My breastfeeding journey started nearly 16 years ago when I had my first child, Dylan. He was a much planned for baby, despite the naivety of only being 20 years old myself. My family wasn’t very pleased and I didn’t know any other mums with children: when I went to antenatal sessions or playgroups I was always the youngest person there by about 10-15 years, so I stopped going. Postnatal depression hit me hard and the reality of motherhood was not what I expected. Slowly, friends stopped calling round, as I had a new set of priorities at that point. Yet, even in my darkest moments, when I felt so low that I would pray for death to take me, I managed to cling onto my precious son and promised him that I would never leave him, taking it day by day.
I assumed I was doing everything wrong because of the dirty looks that a young girl with a baby gets given. My mother-in-law told me that breastfeeding was only necessary for six weeks or so (that is when she had stopped); my mother had also fed me for 6 weeks and then switched to a bottle, having been told “it’s the same anyway”. Yet, something instinctively within me knew it wasn’t the same, and I remember thinking ‘if breastfeeding is natural, then even if I mess everything else up with motherhood, at least I can do this right’. So we stuck it out despite mastitis, sore nipples, lack of any support and poor advice. My mother got upset because she thought I was questioning her parenting choices. My mother-in-law got upset because I was proving it was possible where she hadn’t. But my baby was happy and I enjoyed it. I set myself the goal of six weeks, which quickly came and went in a blur; by six months the pressure was building to wean him, although I am proud to say we stuck it out a few months longer.
I can confidently say that breastfeeding eased me through my postnatal depression and into the crazy journey of parenting. As the fog lifted, the bundle of craziness that I found myself with was incredible and the more I learnt, the more I wanted to learn. In fact, I could say that Dylan was the inspiration for my career change, when I became a breastfeeding supporter and, eventually, a midwife.
My next son, Kai, came along fairly soon after, and this time I was determined to make sure things would be different for us. I armed myself with every scrap of information I could find. I hired a doula, had a home birth, and built up the confidence to attend local groups. My health visitor noticed I was one of the few women who was breastfeeding and asked if I wanted to go attend a Sure Start ‘Breast Buddies’ group. It was a small step, but a big one. Everything about breastfeeding and the parenting ethos resonated with me and I soon trained to be able to teach the course to new mums and support other breastfeeding mums in the community. When a job opportunity came up at my local hospital offering breastfeeding support on the postnatal wards, my mum encouraged me to apply; even though our breastfeeding journeys had started so differently, she could see how passionate I felt about it.

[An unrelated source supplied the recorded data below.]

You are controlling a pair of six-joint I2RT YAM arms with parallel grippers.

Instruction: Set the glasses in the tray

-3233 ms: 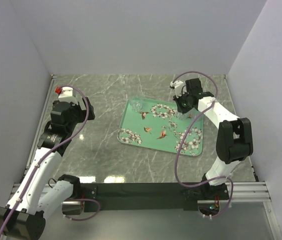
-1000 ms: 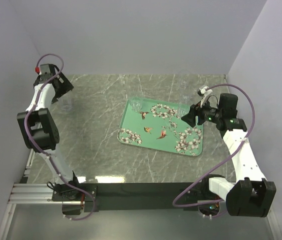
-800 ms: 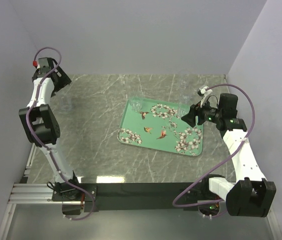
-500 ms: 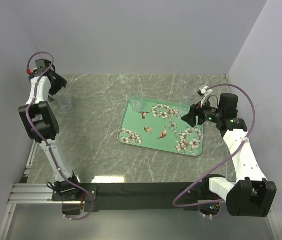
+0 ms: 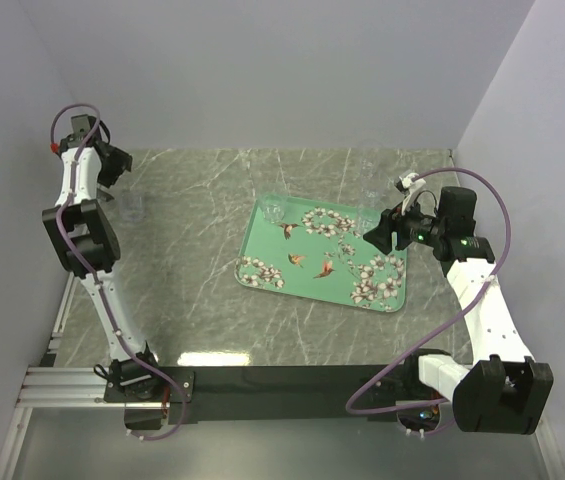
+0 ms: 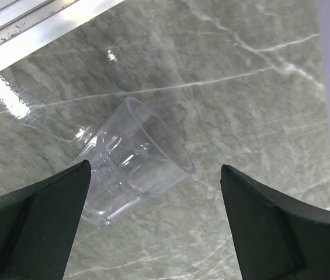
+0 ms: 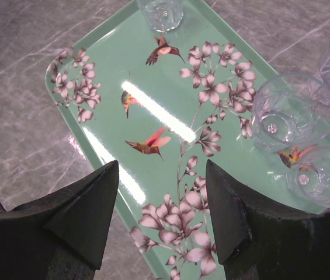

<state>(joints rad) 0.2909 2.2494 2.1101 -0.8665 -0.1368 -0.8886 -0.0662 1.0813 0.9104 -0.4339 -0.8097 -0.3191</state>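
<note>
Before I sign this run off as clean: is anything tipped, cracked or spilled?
Nothing stands out. The three glasses in the tray stand upright and whole, nothing is spilled, and the glass below the left gripper looks intact.

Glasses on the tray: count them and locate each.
3. One glass at the tray's far-left corner; second glass and third glass side by side near its far-right corner. Others may be hidden.

The left arm [image 5: 74, 190] and right arm [image 5: 484, 305] are white tubular links joined by chunky black joint housings. A purple cable [image 5: 66, 111] loops out behind each claw. Behind the left claw [image 6: 156, 169] sits a small red tab [image 5: 55, 146]; behind the right claw [image 7: 163, 166], green lights [image 5: 419, 237] glow. The fingers [image 6: 30, 227] are matte black wedges.
</note>
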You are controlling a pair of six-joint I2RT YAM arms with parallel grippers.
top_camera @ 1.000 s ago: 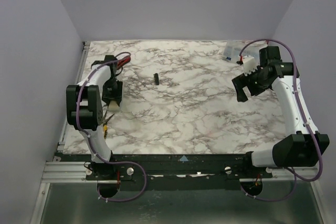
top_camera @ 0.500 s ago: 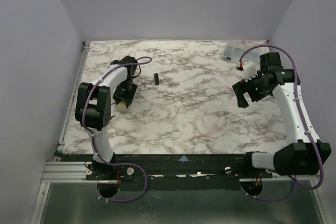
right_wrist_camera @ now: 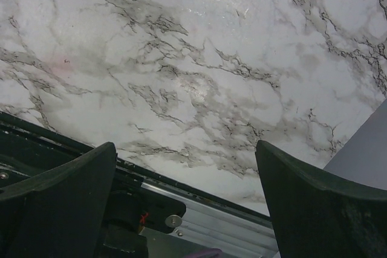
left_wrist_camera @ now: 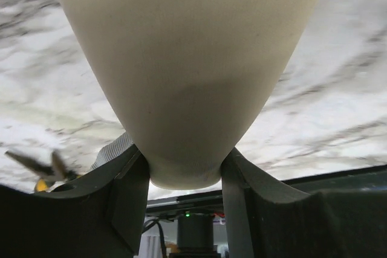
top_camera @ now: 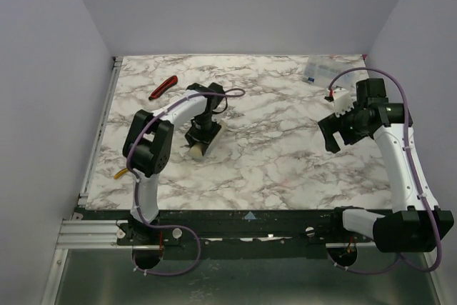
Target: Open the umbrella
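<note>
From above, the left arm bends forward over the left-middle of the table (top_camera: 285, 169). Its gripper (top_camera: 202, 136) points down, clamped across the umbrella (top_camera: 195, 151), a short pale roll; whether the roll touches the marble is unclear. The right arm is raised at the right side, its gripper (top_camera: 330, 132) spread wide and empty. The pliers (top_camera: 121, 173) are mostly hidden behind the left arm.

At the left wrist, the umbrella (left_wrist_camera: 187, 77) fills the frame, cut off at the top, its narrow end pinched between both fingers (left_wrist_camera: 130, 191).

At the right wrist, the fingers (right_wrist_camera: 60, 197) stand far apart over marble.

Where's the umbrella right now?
The umbrella is left of centre in the top view, clamped in the left gripper, nearer and right of the red-handled cutter.
</note>
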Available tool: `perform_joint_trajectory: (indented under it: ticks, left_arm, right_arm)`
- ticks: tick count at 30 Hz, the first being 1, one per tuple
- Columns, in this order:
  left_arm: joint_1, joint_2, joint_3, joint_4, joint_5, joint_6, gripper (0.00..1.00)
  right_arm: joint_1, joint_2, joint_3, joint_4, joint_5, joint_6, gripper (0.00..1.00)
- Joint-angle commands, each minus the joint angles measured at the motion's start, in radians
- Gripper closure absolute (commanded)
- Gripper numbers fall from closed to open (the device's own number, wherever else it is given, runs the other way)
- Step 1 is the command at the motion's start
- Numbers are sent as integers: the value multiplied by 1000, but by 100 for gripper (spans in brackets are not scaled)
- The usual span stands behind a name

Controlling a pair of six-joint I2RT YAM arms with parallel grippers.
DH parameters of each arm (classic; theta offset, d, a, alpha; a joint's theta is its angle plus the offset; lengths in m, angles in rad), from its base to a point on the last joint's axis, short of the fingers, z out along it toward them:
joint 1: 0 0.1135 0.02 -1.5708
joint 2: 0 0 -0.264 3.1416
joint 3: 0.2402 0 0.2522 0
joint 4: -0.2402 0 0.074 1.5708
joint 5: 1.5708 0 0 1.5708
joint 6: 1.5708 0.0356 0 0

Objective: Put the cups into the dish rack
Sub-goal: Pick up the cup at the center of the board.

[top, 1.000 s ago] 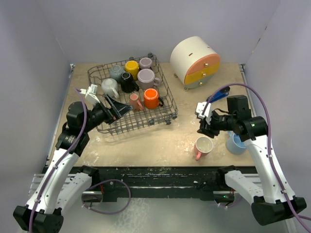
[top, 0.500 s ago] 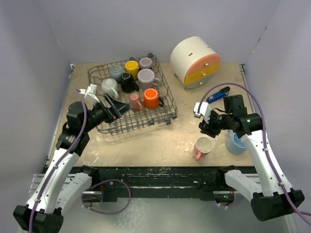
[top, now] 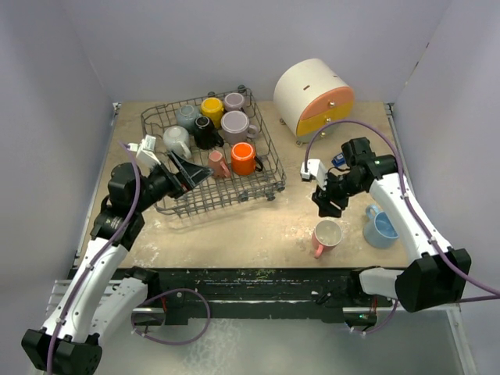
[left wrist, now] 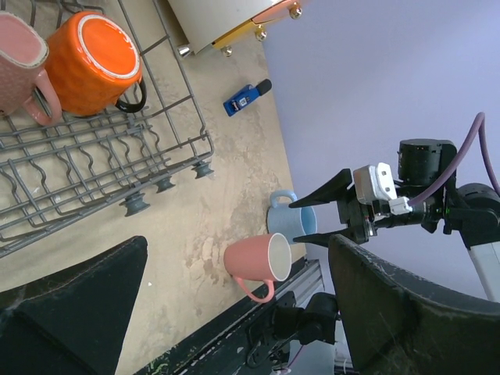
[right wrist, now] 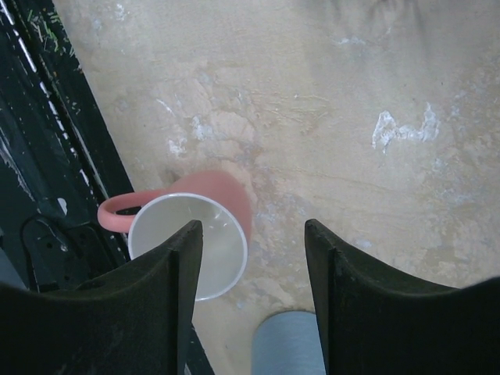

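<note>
Right gripper [right wrist: 251, 234] jaws stand partly apart and empty. The pink mug [right wrist: 223, 223] is below, off toward one finger, so a straight descent could hit its rim and tip it. Blue mug [top: 380, 229] sits nearby. Left gripper [top: 195, 176] is wide and empty by the rack [top: 234, 191].

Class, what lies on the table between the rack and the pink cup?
Nothing: that stretch of table is bare, just stained, between the rack and the pink cup. The left wrist view shows it best.
</note>
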Motion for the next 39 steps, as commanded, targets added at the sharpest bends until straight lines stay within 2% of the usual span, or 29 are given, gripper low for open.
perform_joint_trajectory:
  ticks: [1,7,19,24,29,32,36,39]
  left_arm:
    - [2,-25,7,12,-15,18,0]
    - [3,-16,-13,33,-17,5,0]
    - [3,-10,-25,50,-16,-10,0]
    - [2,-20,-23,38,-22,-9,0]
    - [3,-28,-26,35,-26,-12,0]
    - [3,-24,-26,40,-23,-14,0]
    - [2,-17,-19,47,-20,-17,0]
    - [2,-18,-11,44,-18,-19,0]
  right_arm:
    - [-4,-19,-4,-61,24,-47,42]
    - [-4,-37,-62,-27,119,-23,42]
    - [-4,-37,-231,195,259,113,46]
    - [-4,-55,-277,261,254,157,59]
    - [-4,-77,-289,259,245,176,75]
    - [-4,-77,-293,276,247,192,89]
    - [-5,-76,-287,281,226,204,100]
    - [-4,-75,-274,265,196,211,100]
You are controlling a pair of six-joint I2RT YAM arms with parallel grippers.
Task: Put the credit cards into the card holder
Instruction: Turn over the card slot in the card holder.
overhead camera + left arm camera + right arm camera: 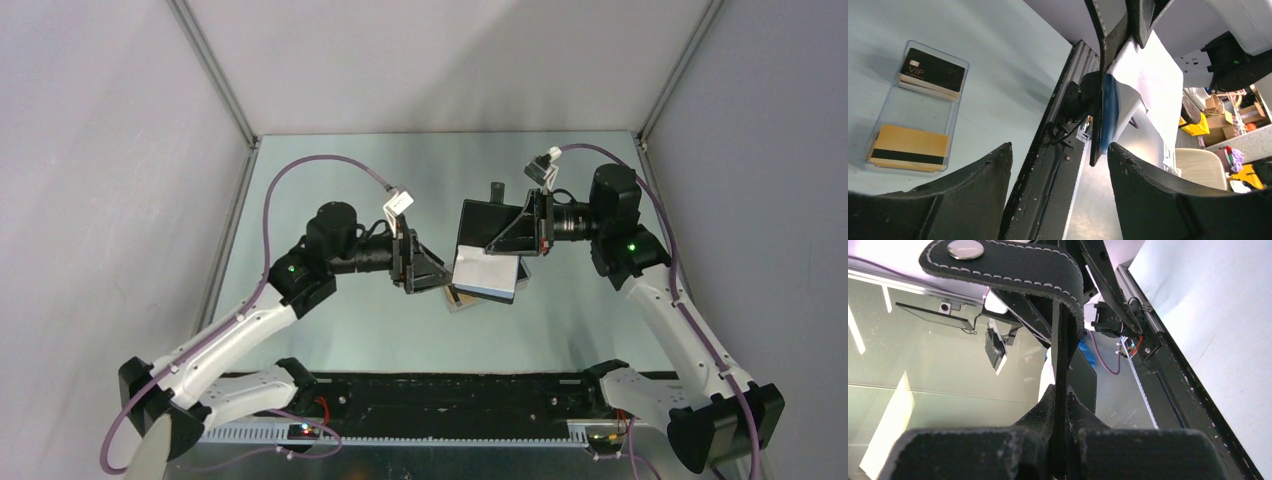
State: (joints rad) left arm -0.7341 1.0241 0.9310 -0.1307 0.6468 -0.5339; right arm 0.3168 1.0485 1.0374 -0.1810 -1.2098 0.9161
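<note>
My right gripper [503, 240] is shut on one wall of the black card holder [482, 222] and holds it open above the table. In the right wrist view the holder's black edge [1060, 355] runs between my pinched fingers [1048, 405], and its strap with the stud [965, 249] curls over the top. My left gripper [425, 268] is open and empty beside the holder. In the left wrist view the holder's blue lining [1110, 107] hangs just beyond my left gripper [1058, 147]. The credit cards lie in two stacks below, one black-faced [932, 70] and one orange with a black stripe [908, 147].
The cards rest in a pale translucent tray [923, 107], which peeks out under the holder in the top view [458, 299]. The black rail at the table's near edge [450, 392] runs between the arm bases. Grey walls enclose the table on three sides.
</note>
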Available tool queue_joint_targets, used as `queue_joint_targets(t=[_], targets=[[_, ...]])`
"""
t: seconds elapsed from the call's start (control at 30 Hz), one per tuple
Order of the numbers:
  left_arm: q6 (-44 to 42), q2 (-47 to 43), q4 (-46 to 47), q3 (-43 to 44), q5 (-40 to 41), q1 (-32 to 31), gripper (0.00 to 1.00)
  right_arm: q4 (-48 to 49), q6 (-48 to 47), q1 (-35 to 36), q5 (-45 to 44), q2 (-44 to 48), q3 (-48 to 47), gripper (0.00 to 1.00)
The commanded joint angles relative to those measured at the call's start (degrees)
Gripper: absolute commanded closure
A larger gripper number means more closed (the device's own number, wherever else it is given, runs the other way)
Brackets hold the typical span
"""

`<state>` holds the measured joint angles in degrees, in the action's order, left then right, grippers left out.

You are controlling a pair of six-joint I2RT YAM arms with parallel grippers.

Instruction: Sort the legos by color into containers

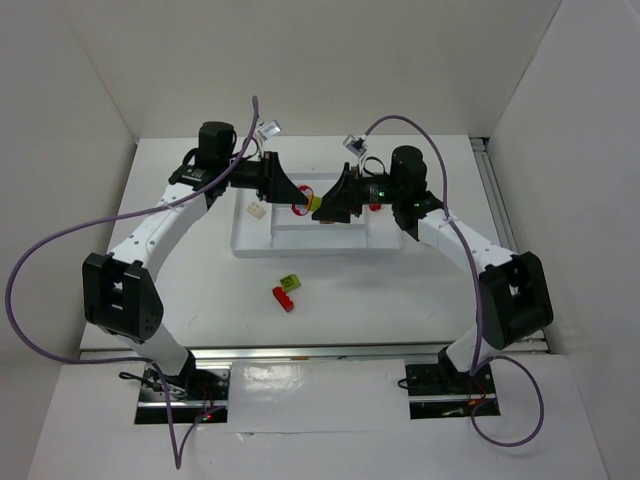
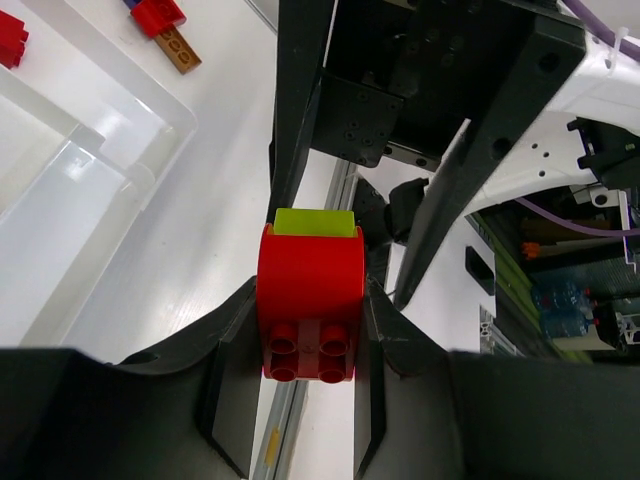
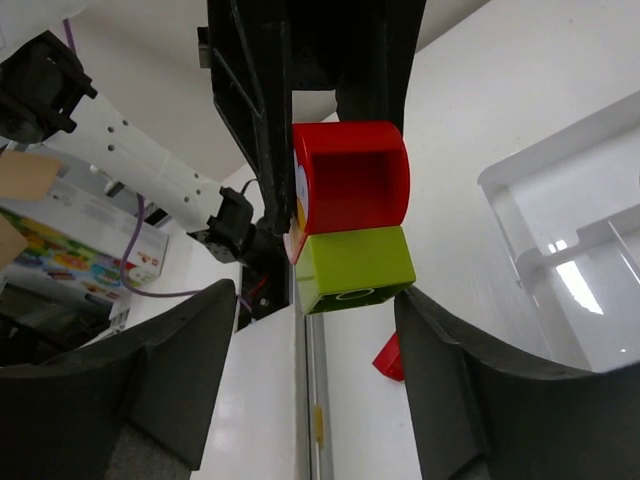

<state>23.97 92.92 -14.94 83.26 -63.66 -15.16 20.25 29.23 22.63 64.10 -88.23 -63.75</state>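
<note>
My left gripper [image 1: 297, 198] is shut on a red lego [image 2: 310, 300] and holds it above the white tray [image 1: 250, 246]. A lime green lego [image 2: 315, 222] is stuck to the red one's far end. My right gripper [image 1: 320, 203] faces it. In the right wrist view this gripper [image 3: 315, 300] is open around the green lego [image 3: 355, 268], with the red lego [image 3: 350, 178] beyond. Its right finger [image 3: 450, 370] is near the green lego's corner, and its left finger is well apart.
A lime green lego [image 1: 290, 283] and a red lego [image 1: 283, 299] lie on the table in front of the tray. A cream lego [image 1: 257, 211] lies in the tray's left part. Red [image 2: 158, 14] and orange-brown [image 2: 178, 48] legos lie in another compartment.
</note>
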Motion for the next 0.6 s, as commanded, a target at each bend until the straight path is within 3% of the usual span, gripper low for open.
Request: queue_joint_targets(t=[0.0,0.17,0.37,0.57], targets=[[-1.1,-1.3,2.4,0.7,-2.3,-0.1,1.0,8.3,2.8,0.4,1.6,-0.7,-2.4,0.3],[-1.1,-1.3,2.4,0.1,-2.8,-0.1,1.0,13.0,6.4,0.4,2.2,-2.1,-2.4,0.42],[-1.6,-1.9,2.4,0.1,-3.3,-0.1,1.0,14.7,7.6,0.4,2.2,-2.6,-2.4,0.46],[-2.2,-1.9,2.4,-0.4,-3.3,-0.1,1.0,20.3,11.9,0.9,2.2,-3.2,-1.9,0.76]])
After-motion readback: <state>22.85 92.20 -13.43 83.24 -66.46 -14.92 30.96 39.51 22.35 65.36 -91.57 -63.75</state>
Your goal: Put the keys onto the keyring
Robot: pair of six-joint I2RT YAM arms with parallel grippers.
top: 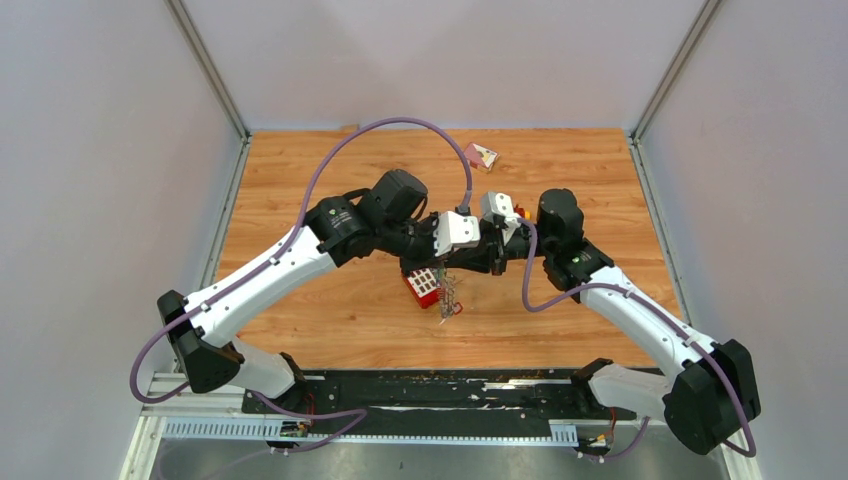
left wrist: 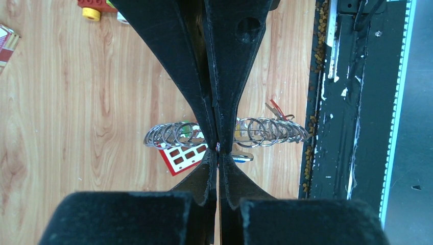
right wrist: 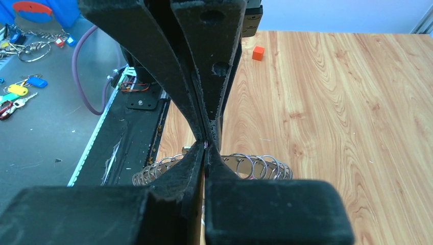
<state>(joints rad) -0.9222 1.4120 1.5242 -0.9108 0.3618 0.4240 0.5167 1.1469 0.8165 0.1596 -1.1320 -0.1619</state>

By the time my third son, Charles, came along 10 years later I was a trained nurse and, when he was six months old, I decided to start my midwifery training. He had an undiagnosed tongue tie and I felt immensely guilty for being away from him when he was so young. Even though we couldn’t afford it, we employed a nanny to care for him whilst I was working 60 hour weeks so he could still have a ‘mother figure’. I aimed to express at least once a day for him (ideally 2-3 times), but I had a manual pump, busy shifts and nowhere private designated to express whilst on placements. Every new placement meant a new discussion about the fact that I was “still” breastfeeding and I encountered very different attitudes from my colleagues: some midwives were breastfeeding their own children till natural weaning, while others were disgusted by the simple idea of using the work fridge to store my milk. The award winning breastfeeding room I was able to use at the university was contrasted by a cupboard or kitchen or wherever I could find at the hospital. I struggled a bit to keep my supply up, but we stuck with it and weaned just recently at nearly four years old. Charles was rather obsessed with “mupsan” – his word for milk – which comes from a combination of ‘mum’, ‘up’ and ‘some’ from when he was a baby. We would make the most of our time together by snuggling and feeding, which eased my guilt of being away so much: this was the one thing I could do for us and it became an intrinsic part of my parenting.
My fourth baby is called Rose: we had a home birth under the care of my colleagues and were privileged to enjoy 2-3 hours of uninterrupted skin to skin contact, bonding and breastfeeding. Tandem feeding Charles and Rose was a new experience and the LLL book “Adventures in Tandem Nursing’ was a life saver for me! Weaning Charles didn’t quite feel right to me because I wanted him to welcome his sibling rather than think her arrival was when his ‘mupsan’ was taken away from him. However, I had a rather strong nursing aversion which started during pregnancy and continued after Rose was born, so I decided to reduce Charles’ feeds, keeping breakfast and bedtime feeds only.